These somethings are sectors (512b) blocks (1024b) or cylinders (512x63x255b just over 8Mb)

With some trial and error 390716864x512=200047034368, which is very close to the end of your drive.

Its less then one cylinder.

In my previous post, I used 1024, not 512 as the block size, so all my numbers are out by a factor of two.  Sorry about that.

History lesson: Cylinders, Heads and Sectors were used to address all drives in the days before logical block addessing.

A sector is the smallest unit of addressable storage on a disk.  Drives were made with many different numbers of sectors per track but the BIOS code can cope with a maximum of 63.

A head is moved in and out over the disk surface to read all the tracks on that surface. The BIOS can support a maximim of 255 heads.

A vertial single track slice of a disk (the stack of heads) is called a Cylinder. The original BIOS can support at most 1024 cylinders.

By convention, the first partition starts at head 1, sector 0 track 0. In days of oldthat was a variable number of sectors from the start of the drive.  By convention, all drives report 63 sectors per track and 255 heads as thats the biggest numbers the BIOS supports, hence the first partition starts at sector 63. The space after the MBR and the start of the first partition is apparently wasted.  Its ceartianly outside any filesystem. However, almost every bootloader uses at least some of it.  Grubs sage1.5 goes there.
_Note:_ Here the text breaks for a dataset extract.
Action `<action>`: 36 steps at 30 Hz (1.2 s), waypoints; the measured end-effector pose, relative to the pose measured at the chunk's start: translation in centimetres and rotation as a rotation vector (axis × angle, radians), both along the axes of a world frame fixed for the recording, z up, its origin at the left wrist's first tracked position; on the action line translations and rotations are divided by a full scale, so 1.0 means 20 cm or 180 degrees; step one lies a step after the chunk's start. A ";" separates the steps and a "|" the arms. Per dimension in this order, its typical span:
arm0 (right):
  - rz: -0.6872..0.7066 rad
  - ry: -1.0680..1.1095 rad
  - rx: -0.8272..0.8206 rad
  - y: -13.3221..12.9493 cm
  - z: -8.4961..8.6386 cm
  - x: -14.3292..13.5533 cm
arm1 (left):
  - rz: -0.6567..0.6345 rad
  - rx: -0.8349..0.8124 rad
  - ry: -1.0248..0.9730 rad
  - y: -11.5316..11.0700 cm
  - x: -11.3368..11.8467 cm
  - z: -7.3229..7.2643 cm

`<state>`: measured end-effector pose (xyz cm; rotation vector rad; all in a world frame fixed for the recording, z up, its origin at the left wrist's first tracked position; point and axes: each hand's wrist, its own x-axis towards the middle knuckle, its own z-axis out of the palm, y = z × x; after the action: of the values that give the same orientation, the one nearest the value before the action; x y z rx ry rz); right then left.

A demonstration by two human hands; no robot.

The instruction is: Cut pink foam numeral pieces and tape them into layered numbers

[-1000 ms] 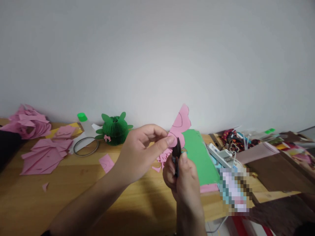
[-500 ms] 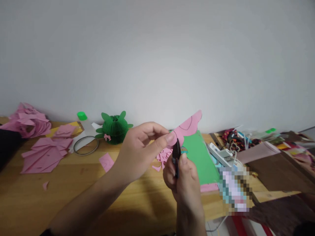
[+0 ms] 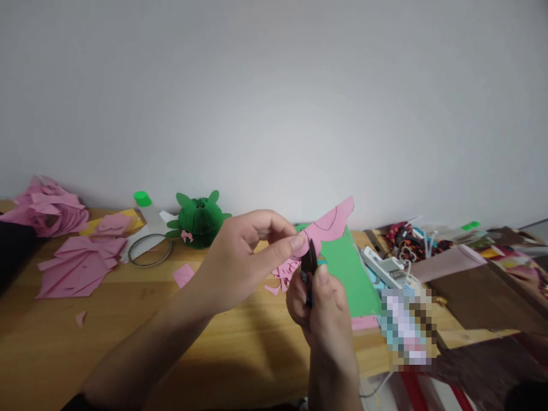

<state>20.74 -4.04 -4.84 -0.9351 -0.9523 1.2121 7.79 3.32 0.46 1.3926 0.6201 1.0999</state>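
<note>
Between thumb and fingers, my left hand (image 3: 252,257) pinches the lower left end of a piece of pink paper (image 3: 329,225) with a wavy edge and dark curved lines drawn on it. My right hand (image 3: 323,308) is wrapped round a pair of dark scissors (image 3: 310,265), blades pointing up. The blades meet the paper's lower edge close to my left thumb; the handles are mostly hidden by my fingers. Behind my hands lies a heap of small pink paper scraps (image 3: 286,273), partly covered, and a green sheet (image 3: 342,268) to its right.
A green folded-paper ball (image 3: 199,222) with leaf shapes stands by the wall. Left of it are a tape roll (image 3: 149,264), a green-capped bottle (image 3: 143,200) and folded pink papers (image 3: 81,265). To the right are a white power strip (image 3: 383,268) and brown cardboard (image 3: 475,297).
The pink paper has tilted slightly, its far tip a little lower and further right. The scissors and my right hand have shifted slightly right, still at the paper's edge.
</note>
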 end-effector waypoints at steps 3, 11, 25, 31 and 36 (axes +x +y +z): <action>0.0022 -0.0037 0.0035 0.00 -0.01 0.00 | 0.0002 -0.0012 -0.0013 0.00 0.00 0.00; 0.0082 -0.0008 0.0099 0.00 -0.03 0.02 | -0.0084 0.0083 0.0004 0.01 -0.01 0.01; 0.0111 0.0008 0.0075 -0.01 -0.02 0.02 | -0.0196 0.0359 0.0266 0.03 -0.02 0.02; 0.0132 0.0043 0.0142 -0.01 -0.03 0.02 | -0.0259 0.0287 0.0205 0.02 -0.02 0.01; 0.0160 0.0111 0.0165 -0.01 -0.03 0.02 | -0.0298 0.0272 0.0164 0.02 -0.02 0.01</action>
<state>21.16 -4.29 -5.40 -0.8509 -0.9799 1.2365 7.29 3.67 0.73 1.5124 0.5445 1.0287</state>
These CHS limits started the race between HDD manufactures making bigger drives and BIOS vendors comming up with different ways to read them when drives reached 528Mb. Thats another history lesson. Read The Linux Documentation Projects Large Drive HOWTO ... its all there.

----------

## khayyam

NeddySeagoon ...

Thanks for your very detailed reply ... so its centrifugal force rather than gravitational. A vacuum would be the ideal spot for such tasks due to the reduced friction, just in case you have one knocking arround, hehe. The essencial problem being centrafugal (the disk loosing its fixed 'center') I can see how changing its axis would move the 'weight' on the bearing to a different co-ordinate and how this might allow reads that prior co-ordinates might miss. Its an interesting idea ... so thanks again for the clarification.

best ... khay

----------

## NeddySeagoon

khayyam,

Its a combination of the changed gravity vector and the precessive force. See gyroscopic precession

----------